'''

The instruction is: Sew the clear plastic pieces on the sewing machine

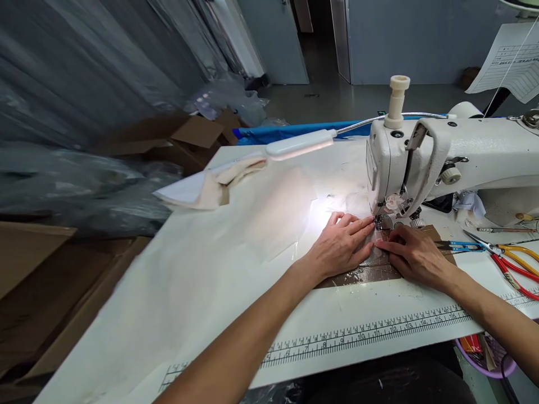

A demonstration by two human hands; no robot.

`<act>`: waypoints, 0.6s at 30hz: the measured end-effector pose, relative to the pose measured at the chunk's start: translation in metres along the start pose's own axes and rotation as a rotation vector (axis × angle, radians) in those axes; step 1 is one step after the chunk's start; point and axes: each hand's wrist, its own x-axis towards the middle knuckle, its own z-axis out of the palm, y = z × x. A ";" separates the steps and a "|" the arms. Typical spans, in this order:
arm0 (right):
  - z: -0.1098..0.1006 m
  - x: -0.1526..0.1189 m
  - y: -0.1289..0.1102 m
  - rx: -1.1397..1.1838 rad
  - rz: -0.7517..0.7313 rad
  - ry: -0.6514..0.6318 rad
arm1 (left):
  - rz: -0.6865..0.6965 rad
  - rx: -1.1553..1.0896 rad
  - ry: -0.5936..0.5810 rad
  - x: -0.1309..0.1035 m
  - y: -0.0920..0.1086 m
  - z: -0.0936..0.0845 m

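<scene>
Someone seems to be positioning a translucent whitish piece point(379, 251) under the white metal sewing machine point(484, 154): left hand point(342, 247) flat, fingers loose; right hand point(416, 255), grip unclear. Alignment matters next.

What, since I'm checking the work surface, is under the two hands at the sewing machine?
From under the left hand and right hand, a brown patch shows on the white table. What their palms cover cannot be seen.
</scene>
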 end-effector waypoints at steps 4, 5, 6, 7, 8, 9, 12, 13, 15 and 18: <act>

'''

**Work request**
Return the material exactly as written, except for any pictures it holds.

**Your solution**
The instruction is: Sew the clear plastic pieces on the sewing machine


A demonstration by two human hands; no robot.

`<act>`: waypoints, 0.6s at 30hz: the measured end-effector pose, relative to the pose measured at the chunk's start: translation in metres along the start pose's own axes and rotation as a rotation vector (axis × angle, radians) in those axes; step 1 is one step after the chunk's start; point and axes: each hand's wrist, its own x-axis towards the middle knuckle, its own z-axis out of the palm, y = z × x. A ";" separates the steps and a "|" the arms. Typical spans, in this order:
arm0 (right):
  - z: -0.1098..0.1006 m
  - x: -0.1526..0.1189 m
  - y: -0.1289..0.1102 m
  - rx: -1.1397..1.1838 rad
  - rz: -0.7517..0.7313 rad
  - ry: -0.6514..0.6318 rad
arm1 (left):
  - rz: -0.6865..0.6965 rad
  - rx: -1.1553..1.0896 rad
  - ry: -0.5936..0.5810 rad
  - x: -0.1309..0.1035 m
  - y: -0.0920..0.1086 m
  - z: -0.0936..0.0845 m

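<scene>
Someone seems to be positioning a translucent whitish piece point(379, 251) under the white metal sewing machine point(484, 154): left hand point(342, 247) flat, fingers loose; right hand point(416, 255), grip unclear. Alignment matters next.

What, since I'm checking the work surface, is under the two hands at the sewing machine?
From under the left hand and right hand, a brown patch shows on the white table. What their palms cover cannot be seen.
</scene>
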 end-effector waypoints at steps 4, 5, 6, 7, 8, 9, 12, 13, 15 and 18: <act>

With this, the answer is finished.